116, 121: It's all individual variation. BMI ranges work pretty well for my build -- I start being unhappy about my weight just about where my BMI crosses into "overweight", and as a fit twentysomething I was right in the middle of normal. My mother, who's taller but more lightly built, starts looking overweight long before she's out of normal. And I know heavily built people who look great and are way, way over the BMI overweight line.
So, I really don't think you can look at a height and weight and say either that someone's overweight, or that they're not, barring serious absurdities.
I weigh much more than people expect me to, and I've almost never been in the "Normal" BMI range, even at my healthiest.
I remember one time when an authority figure kept talking about how smart I was and I really went off on him, in a public setting, about how pernicious and stressful this was, and everyone kind of chuckled awkwardly and it was very uncomfortable.
Good lord, I did this senior year of high school at an awards event. I'd won some academic achievement award which came with an actual trophy-like thing, and the previous year's recipient gave a short speech introducing me, and announced that I would now rise to accept this award and speechify my own self.
Er, nobody had told me I'd be expected to speak. Apparently (I remember next to nothing about this), I spoke at some length about the oddity of an educational institution providing in fact *more* awards for athletic achievement at this here very awards ceremony than for academic achievement, how wrong-headed that was, how academic achievement did not signal some freakish display of intelligence but evidence of actual accomplishment and advancement in a given endeavor, blah blah.
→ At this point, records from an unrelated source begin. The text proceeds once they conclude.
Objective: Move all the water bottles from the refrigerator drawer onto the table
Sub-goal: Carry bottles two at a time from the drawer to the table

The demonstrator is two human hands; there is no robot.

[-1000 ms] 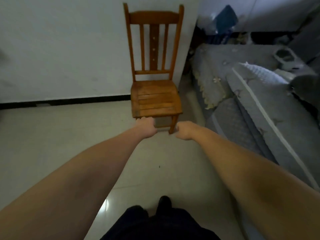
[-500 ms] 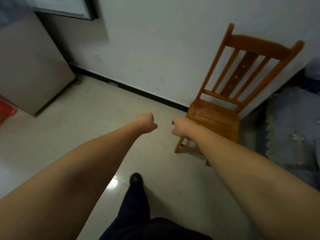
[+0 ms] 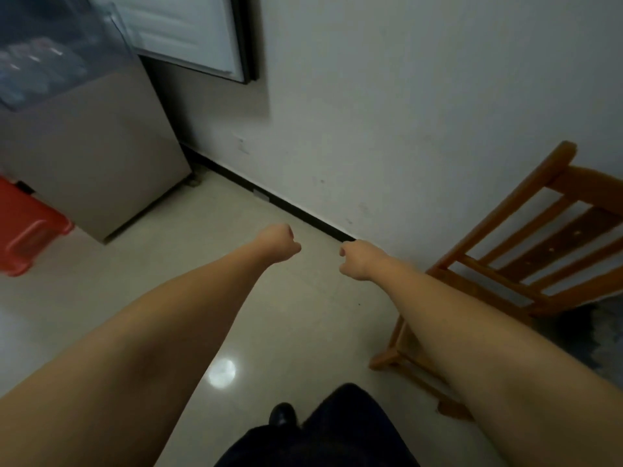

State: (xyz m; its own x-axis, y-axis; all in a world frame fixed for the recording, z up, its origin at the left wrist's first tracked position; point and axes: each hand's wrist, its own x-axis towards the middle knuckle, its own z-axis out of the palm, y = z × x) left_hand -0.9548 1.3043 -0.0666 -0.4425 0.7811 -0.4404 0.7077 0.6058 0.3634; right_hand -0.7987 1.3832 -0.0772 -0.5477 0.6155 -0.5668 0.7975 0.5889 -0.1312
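Pale floor tiles run to the refrigerator drawer [image 3: 50,59] at upper left, its water bottles [image 3: 33,67] blurred inside. Your left hand [image 3: 278,242] and right hand [image 3: 357,259] are fisted, empty. Step close, uncurl, then grip one bottle mid-body.

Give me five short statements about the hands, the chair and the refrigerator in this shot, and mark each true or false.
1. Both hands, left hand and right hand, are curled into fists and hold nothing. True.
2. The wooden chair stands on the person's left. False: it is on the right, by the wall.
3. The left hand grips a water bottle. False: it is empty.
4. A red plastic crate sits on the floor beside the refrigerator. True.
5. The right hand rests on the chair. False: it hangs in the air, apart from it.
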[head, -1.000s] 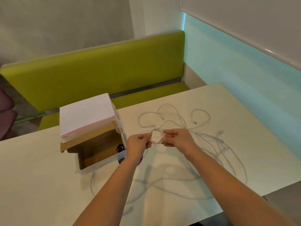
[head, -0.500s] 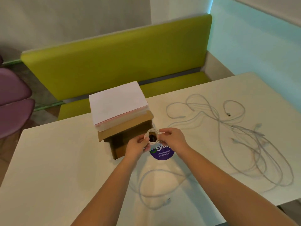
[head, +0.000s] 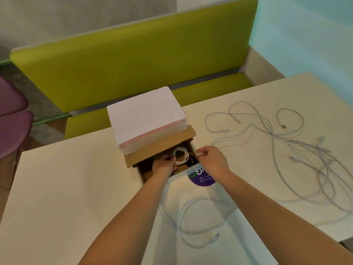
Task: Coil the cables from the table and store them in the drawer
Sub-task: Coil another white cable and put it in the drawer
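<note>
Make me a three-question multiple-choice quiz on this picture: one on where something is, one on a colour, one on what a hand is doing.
1. Where is the coiled white cable?
A. on the green bench
B. inside the open cardboard drawer
C. on top of the white paper stack

2. What colour is the round sticker on the white table?
A. purple
B. orange
C. yellow

3. What is the left hand doing?
A. lying flat on the table
B. pointing at the wall
C. holding the coiled cable in the drawer

Answers:
1 B, the coil sits within the drawer's brown walls, under the white paper stack.
2 A, the sticker beside the right hand is purple with white lettering.
3 C, its fingers curl round the coil's lower edge.
</note>
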### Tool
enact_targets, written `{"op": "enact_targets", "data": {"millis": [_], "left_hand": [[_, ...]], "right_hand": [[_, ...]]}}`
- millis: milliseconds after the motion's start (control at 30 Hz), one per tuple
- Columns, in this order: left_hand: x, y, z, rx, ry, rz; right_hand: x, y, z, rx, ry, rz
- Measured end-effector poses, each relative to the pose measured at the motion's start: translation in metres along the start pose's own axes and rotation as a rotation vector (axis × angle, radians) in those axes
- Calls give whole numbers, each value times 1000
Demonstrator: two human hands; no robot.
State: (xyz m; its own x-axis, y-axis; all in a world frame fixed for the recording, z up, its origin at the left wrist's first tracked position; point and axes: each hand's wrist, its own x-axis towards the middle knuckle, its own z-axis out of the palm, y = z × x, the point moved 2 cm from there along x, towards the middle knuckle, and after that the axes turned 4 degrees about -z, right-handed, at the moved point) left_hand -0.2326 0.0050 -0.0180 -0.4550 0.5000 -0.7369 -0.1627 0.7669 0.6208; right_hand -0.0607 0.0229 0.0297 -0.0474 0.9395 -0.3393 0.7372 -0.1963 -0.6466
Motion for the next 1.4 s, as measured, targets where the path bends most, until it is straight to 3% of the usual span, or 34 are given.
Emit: {"op": "enact_targets", "data": {"millis": [167,367,600,800,967,1100,1267,1400], "left_hand": [[6,-2,4,136,9,64],[4,4,8,509,55,198],[-2,3,7,623,42,299],[-22,2,3,618,82,332],[-45,-6,10,575,102,548],[-65,-13,22,524,-9,586],[-84,-28,36,453,-181,575],[-95,-29,50,623,-210,691]], "right_hand": [[0,9,5,27,9,-32],[-3,21,4,211,32,-80],[-16,41,-10,376,95,-40],[-19,72,-16,214,132,21],[-23,92,-9,21,1,-17],[-28,94,-4,-94,-36,-60],[-33,91,-13,62,94,-84],[-42,74,-42,286,281,-91]]}}
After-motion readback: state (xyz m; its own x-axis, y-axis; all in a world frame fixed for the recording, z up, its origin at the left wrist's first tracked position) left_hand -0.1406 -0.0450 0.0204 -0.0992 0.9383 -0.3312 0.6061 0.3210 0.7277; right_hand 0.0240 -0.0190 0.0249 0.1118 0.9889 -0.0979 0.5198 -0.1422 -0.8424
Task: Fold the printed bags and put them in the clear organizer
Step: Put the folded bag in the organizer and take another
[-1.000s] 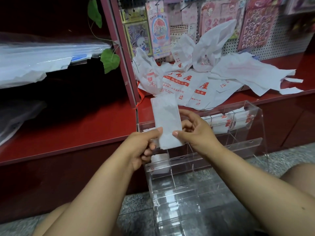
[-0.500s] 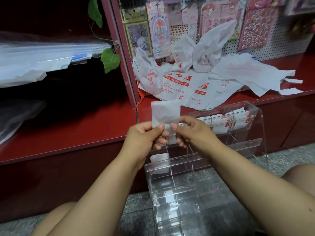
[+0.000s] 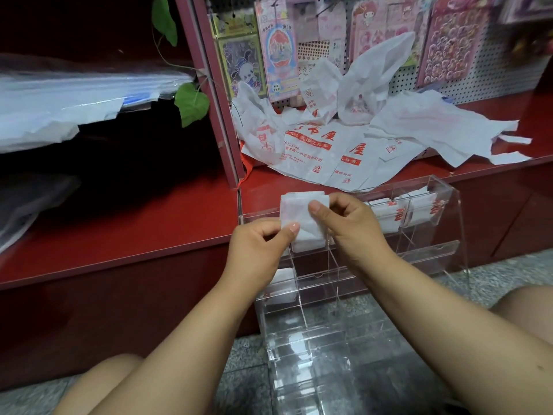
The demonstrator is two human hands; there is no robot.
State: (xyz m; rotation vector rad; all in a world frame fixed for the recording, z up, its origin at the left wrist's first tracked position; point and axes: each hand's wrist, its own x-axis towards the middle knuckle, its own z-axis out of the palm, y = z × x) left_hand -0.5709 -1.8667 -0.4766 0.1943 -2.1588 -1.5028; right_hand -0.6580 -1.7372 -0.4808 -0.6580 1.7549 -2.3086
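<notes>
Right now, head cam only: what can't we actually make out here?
- Folded bag: its print and lower edge, covered by the left hand and right hand pinching it.
- Clear organizer: which compartments are filled behind the hands; its lower tiers are lost in glare.
- Pile of printed bags: count unclear, they overlap.
- Top-right hanging packs: blurred and cut by the frame edge.

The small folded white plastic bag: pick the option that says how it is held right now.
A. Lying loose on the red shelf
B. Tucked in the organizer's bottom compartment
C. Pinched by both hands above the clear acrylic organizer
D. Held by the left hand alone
C: the left hand and right hand both pinch the small folded white plastic bag above the clear acrylic organizer.
</notes>
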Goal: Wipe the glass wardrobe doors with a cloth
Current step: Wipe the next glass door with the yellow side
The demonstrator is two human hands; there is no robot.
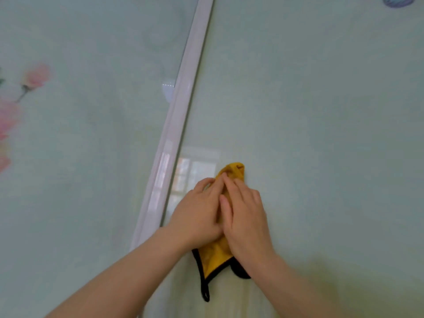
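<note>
A yellow cloth (pixel 214 258) with a black hem lies flat against the pale green glass of the right wardrobe door (pixel 309 115). My left hand (pixel 197 214) and my right hand (pixel 246 216) both press on the cloth side by side, fingers pointing up and touching each other. The cloth's top corner pokes out above my fingertips. Its lower corner with a black hanging loop dangles below my wrists. The left wardrobe door (pixel 91 111) has pink flowers printed on it.
A white frame strip (pixel 176 120) runs diagonally between the two doors, just left of my left hand. A window reflection shows on the glass near the cloth. A blue-purple print (pixel 398 1) sits at the top right corner.
</note>
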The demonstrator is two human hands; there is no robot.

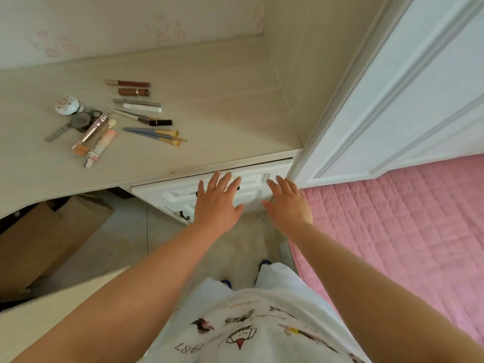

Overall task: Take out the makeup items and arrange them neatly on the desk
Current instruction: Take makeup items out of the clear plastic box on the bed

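Note:
Makeup items lie on the pale desk point(222, 106). A row of sticks runs down the middle: a brown tube point(128, 83), a brown lipstick point(133, 92), a white tube point(142, 108), a black-capped lipstick point(160, 123) and blue-handled brushes point(154, 136). Left of them sits a looser heap with a floral white jar point(67, 105), a dark round compact point(81, 121), a rose-gold tube point(91, 131) and a pink brush point(100, 148). My left hand point(218, 203) and my right hand point(288, 203) are spread flat, fingers straight, against the white drawer front point(178, 192) under the desk edge. Neither hand holds anything.
A white panelled door point(392, 100) stands at the right of the desk. A bed with a pink quilt point(392, 231) fills the right side. Cardboard boxes point(52, 231) sit on the floor under the desk at the left.

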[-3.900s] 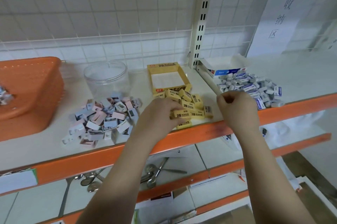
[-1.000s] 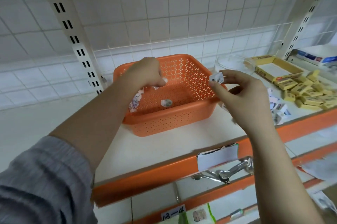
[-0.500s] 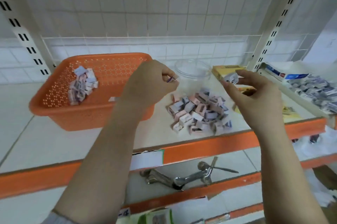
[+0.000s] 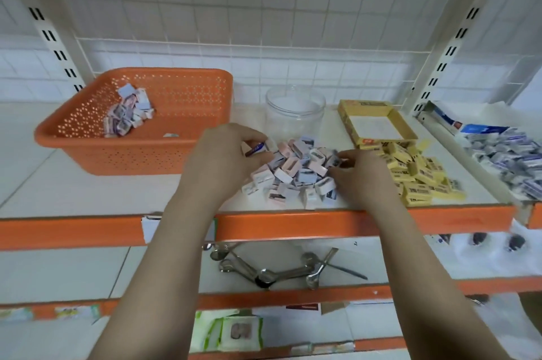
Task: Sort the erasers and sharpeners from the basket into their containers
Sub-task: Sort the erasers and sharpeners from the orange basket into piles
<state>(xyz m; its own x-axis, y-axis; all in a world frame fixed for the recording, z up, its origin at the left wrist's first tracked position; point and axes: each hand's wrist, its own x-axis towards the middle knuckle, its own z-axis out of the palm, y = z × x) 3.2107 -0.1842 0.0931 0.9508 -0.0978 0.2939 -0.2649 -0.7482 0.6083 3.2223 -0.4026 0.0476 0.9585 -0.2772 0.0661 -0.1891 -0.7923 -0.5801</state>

Awkward! I really don't know what the hell happened, that I opened my mouth and that's what came out.
131.last: I said the same thing, for very different reasons, at a Denny's in Kansas.
I should probably have put 131 in pause/play mode. The weight discussion is more interesting.
A favorite variable of mine (although the need for it revealed some a potentially flaw in the program somewhere) was not-a-numbers-evil-twin (yes, this was the late 80s).
Didn't even think about "poor" as a possibility, but of course it is. First letter determined, that 's me.
From the link, not-a-numbers is George HW Bush, and his evil twin from Doonesbury is Skippy. But there's something weird going on there.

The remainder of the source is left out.